◆ Prompt
Return all the data below as it stands, minus the pictures.

◆ Supplied information
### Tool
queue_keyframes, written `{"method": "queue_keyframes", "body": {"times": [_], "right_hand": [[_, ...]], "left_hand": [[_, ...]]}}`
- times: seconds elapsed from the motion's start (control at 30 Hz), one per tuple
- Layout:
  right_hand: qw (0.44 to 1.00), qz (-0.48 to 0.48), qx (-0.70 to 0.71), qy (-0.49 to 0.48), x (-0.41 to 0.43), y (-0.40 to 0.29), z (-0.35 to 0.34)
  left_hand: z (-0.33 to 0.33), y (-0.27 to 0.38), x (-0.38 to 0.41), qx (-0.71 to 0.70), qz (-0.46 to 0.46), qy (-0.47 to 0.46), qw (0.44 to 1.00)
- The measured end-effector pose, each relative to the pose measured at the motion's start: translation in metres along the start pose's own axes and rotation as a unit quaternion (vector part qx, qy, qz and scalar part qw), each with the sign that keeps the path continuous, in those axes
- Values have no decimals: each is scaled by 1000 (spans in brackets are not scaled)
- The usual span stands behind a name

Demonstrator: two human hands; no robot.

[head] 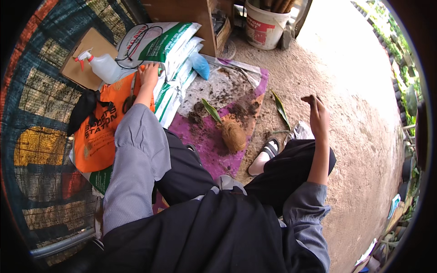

◆ Result for this exercise
### Tool
queue_keyframes, written `{"method": "queue_keyframes", "body": {"times": [_], "right_hand": [[_, ...]], "left_hand": [[_, ...]]}}`
- times: seconds elapsed from the motion's start (control at 30 Hz), one per tuple
- Layout:
  right_hand: qw (0.44 to 1.00), qz (-0.48 to 0.48), qx (-0.70 to 0.71), qy (-0.49 to 0.48), x (-0.41 to 0.43), y (-0.40 to 0.29), z (-0.35 to 0.34)
  left_hand: z (-0.33 to 0.33), y (-0.27 to 0.38), x (-0.38 to 0.41), qx (-0.71 to 0.70), qz (-0.46 to 0.46), qy (-0.47 to 0.46), qw (0.44 to 1.00)
- The measured end-effector pose, each relative to the pose measured at the motion's start: translation in metres along the start pose's own axes and rotation as a unit quaternion (vector part qx, qy, qz and scalar part qw), each with the sign that keeps the path continuous, in those axes
- Values have no decimals: each is scaled by 1000 (spans in brackets are not scaled)
- The usual span stands behind a name

Demonstrator: two human hands; no robot.

[head] 

No further output is needed.